** RECORDED INFORMATION follows **

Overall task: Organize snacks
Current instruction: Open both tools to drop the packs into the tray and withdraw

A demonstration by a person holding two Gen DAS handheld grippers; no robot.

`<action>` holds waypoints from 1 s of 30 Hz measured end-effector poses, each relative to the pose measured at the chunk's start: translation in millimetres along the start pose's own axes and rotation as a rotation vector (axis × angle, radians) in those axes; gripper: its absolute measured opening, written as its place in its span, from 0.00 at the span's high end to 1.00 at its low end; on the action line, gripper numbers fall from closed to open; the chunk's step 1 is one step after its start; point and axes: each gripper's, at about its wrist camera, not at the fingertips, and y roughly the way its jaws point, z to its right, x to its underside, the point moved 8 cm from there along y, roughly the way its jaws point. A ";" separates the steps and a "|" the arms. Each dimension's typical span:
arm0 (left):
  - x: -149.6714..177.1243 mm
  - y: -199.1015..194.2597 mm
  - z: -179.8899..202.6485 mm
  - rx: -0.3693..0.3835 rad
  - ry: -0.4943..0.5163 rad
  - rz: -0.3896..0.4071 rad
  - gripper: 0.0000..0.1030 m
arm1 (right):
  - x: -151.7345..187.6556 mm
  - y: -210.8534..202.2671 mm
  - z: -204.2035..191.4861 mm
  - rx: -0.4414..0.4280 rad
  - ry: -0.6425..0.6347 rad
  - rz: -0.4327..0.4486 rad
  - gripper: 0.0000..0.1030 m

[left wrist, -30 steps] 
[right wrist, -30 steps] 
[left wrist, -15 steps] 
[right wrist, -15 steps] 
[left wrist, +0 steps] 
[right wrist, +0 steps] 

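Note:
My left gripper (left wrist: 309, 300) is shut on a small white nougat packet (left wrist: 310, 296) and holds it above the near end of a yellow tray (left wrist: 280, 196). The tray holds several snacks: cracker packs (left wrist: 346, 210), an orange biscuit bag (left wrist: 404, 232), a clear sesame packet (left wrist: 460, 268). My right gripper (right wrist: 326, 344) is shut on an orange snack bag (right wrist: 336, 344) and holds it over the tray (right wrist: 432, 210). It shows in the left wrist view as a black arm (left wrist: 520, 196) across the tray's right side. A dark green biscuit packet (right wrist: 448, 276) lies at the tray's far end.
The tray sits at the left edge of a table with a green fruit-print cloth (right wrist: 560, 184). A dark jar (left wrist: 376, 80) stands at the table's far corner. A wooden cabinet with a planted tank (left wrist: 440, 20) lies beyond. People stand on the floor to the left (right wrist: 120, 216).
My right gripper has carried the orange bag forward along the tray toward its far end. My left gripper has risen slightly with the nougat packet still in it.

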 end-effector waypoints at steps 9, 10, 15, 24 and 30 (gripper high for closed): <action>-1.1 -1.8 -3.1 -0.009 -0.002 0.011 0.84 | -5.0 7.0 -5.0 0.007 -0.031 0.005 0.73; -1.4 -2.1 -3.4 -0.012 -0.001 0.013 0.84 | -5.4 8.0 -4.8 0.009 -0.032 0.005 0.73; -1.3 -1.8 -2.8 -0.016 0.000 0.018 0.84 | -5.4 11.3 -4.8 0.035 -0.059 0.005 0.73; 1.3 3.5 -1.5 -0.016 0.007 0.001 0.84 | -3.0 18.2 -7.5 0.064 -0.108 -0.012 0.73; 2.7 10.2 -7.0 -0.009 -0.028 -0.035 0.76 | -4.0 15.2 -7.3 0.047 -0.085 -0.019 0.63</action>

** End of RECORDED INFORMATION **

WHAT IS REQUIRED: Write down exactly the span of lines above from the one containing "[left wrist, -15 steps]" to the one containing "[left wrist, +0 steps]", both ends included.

EXERCISE RESPONSE:
[left wrist, -15 steps] 
[right wrist, -15 steps] 
[left wrist, +0 steps] 

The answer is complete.